How can I use \dtlsort with different alphabets?
This problem might be similar to that of sorting index entries. When you want to force a specific sort placement (indirectly, a sort order), you have to provide the sorting algorithm with some help.

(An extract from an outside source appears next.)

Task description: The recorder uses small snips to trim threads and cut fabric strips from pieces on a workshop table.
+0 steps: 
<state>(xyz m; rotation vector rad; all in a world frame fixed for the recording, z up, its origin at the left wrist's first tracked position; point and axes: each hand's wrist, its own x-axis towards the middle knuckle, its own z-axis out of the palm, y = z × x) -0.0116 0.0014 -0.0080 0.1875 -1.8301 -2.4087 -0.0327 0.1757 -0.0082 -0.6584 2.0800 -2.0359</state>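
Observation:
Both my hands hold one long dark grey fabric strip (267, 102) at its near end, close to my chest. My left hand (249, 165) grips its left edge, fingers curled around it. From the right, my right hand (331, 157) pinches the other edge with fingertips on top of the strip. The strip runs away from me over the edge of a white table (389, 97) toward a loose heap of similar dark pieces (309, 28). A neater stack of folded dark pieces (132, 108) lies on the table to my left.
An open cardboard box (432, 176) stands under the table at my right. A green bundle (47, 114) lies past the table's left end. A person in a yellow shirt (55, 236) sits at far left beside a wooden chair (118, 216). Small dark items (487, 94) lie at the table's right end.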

In your application, I would supply a regular English alphabet replacement or Norsk English that will be used to sort entries on. To that end, create an additional field in your database where you replace each æ
with za
, each ø
with zb
and each å
with zc
(say), in order to have them sorted sequentially after z
.
\documentclass{article}
\usepackage[utf8]{inputenc}
\usepackage{datatool,xparse}
\NewDocumentCommand{\vocab}{m o m m}{%\parskip=0pt \textbf{#1} (#2) #3~\par%
\DTLnewrow{vocabsort}%
\DTLnewdbentry{vocabsort}{norsk}{#1}% Norsk
\IfNoValueF{#2}{\DTLnewdbentry{vocabsort}{norsksort}{#2}}% Norsk sort
\DTLnewdbentry{vocabsort}{class}{#3}% Class
\DTLnewdbentry{vocabsort}{english}{#4}% English
}
\newenvironment{vocabsection}[1]{\noindent \textbf{#1} \par \medskip
\DTLifdbexists{vocabsort}{\DTLcleardb{vocabsort}}{\DTLnewdb{vocabsort}}%
}%
{ \dtlsort[norsk]{norsksort}{vocabsort}{\dtlicompare}%
\displaysorteddb
}
\newcommand{\displaysorteddb}{%
\begin{DTLenvforeach*}{vocabsort}{\norsk=norsk, \class=class, \english=english}
\textbf{\norsk} (\class) \english~\par
\end{DTLenvforeach*}
}
\begin{document}
\begin{vocabsection}{Body Vocab}
\vocab{hør}[hzbr]{n.}{hair} % ø > zb
\vocab{hode}{n.}{head}
\vocab{øye}[zbye]{n.}{eyes} % ø > zb
\vocab{øre}[zbre]{n.}{ear} % ø > zb
\vocab{hake}{n.}{chin}
\vocab{nakke}{n.}{neck}
\vocab{hånd}[hzcnd]{n.}{hand}% å > zc
\vocab{finger}{n.}{finger}
\vocab{arm}{n.}{arm}
\end{vocabsection}
\end{document}
The sort order is supplied as an optional second argument using the interface
\vocab{<norsk>}[<norsk sort>]{<class>}{<english>}
The addition of <norsk sort>
into the database is conditional on its existence. The macro
\dtlsort[norsk]{norsksort}{vocabsort}{\dtlicompare}
uses the field norsksort
as sorting preference in the database vocabsort
(using a case i
nsensitive compare
), and norsk
only if norsksort
is absent (null or \DTLstringnull
).
As mentioned, this is no different than using the a@b
suggestion with \index
; that is, place b
in the index, but sort it as a
(see section 2.2 The Basics/p 4 of the makeindex
documentation). The typical usage would involve something like \index{alpha@$\alpha$}
. One could, of course, also change the above \vocab
interface to take a similar input, if needed.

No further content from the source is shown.